__EXERCISE DETAILS__.
Copy the data exactly from the line that contains "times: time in" through the line that contains "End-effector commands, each", keeping both end lines and leaving out everything else.

(COLLECTED DATA Opens)

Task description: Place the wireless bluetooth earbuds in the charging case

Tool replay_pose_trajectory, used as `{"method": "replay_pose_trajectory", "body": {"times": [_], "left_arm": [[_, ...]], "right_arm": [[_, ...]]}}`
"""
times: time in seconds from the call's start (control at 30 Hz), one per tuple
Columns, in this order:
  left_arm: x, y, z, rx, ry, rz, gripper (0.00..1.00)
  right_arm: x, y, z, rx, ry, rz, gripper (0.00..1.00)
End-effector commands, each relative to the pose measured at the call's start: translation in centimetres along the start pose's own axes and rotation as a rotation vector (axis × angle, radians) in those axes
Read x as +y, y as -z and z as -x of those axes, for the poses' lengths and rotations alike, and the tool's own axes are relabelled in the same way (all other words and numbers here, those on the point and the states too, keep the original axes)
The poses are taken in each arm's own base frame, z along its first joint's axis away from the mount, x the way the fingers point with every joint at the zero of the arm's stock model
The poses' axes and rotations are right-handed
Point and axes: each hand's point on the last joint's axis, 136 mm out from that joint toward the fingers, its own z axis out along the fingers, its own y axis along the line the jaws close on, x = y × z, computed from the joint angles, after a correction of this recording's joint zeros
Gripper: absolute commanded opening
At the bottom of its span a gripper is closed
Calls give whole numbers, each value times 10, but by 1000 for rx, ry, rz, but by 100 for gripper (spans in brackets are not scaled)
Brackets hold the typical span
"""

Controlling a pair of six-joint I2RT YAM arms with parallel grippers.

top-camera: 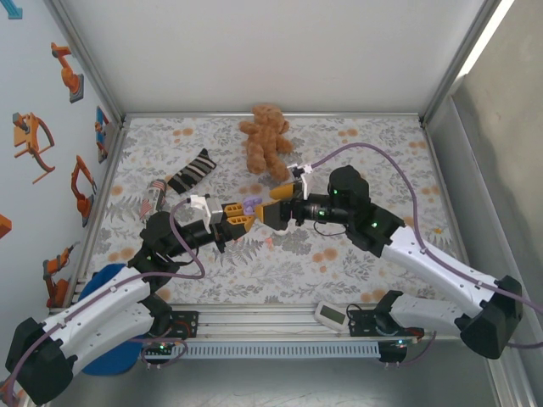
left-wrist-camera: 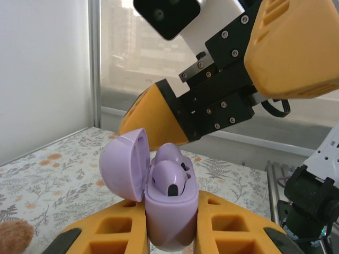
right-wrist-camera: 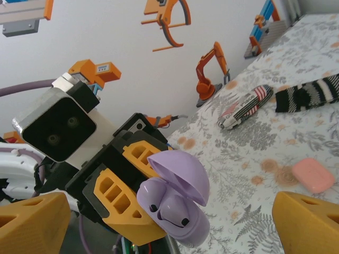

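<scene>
**A:** The left gripper [left-wrist-camera: 170, 235] is clamped on the lower body of the lilac charging case [left-wrist-camera: 170, 209]. One yellow finger presses each broad side, and the case is upright and lifted off the worktop.

**B:** And the lid [left-wrist-camera: 123, 164]?

**A:** It's swung open on its hinge, clear of the fingers. Two lilac earbuds [left-wrist-camera: 169, 182] sit in the wells, one behind the other. They look seated to me, though I can't tell how deep the rear one goes.

**B:** What about the right gripper [top-camera: 271, 206]?

**A:** It's spread wide and holding nothing. It faces the case at close range, with its fingers clear of the plastic.

**B:** How will this stuff handle?

**A:** I'd say light, hard, glossy plastic, all curves, so it's slippery. The case should take a firm squeeze low on its body, which is the right place to hold it. The lid and hinge look like the weak part, so closing should need only a gentle push on the dome. The buds are tiny and would likely squirt out of a hard pinch, so I'd take one lightly across its narrow end.

**B:** Further out?

**A:** On the flowered worktop [right-wrist-camera: 249, 143] a small salmon-pink piece [right-wrist-camera: 313, 175] lies well apart from the case. I can't tell whether it's a bud or a case. A striped sock [right-wrist-camera: 307, 95] lies farther back, and so does a teddy bear [top-camera: 265, 140].
</scene>
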Motion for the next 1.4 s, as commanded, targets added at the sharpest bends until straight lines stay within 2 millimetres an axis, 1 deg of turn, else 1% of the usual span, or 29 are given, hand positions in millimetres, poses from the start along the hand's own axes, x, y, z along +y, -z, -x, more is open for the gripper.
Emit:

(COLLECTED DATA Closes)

__THE ANSWER__.
times: time in seconds from the call's start (control at 30 Hz), one per tuple
Columns, in this order:
  left_arm: x, y, z, rx, ry, rz, gripper (0.00..1.00)
  right_arm: x, y, z, rx, ry, rz, gripper (0.00..1.00)
End-effector commands, each relative to the pose measured at the call's start: translation in centimetres along the start pose's own axes and rotation as a rotation vector (axis × angle, radians) in those axes

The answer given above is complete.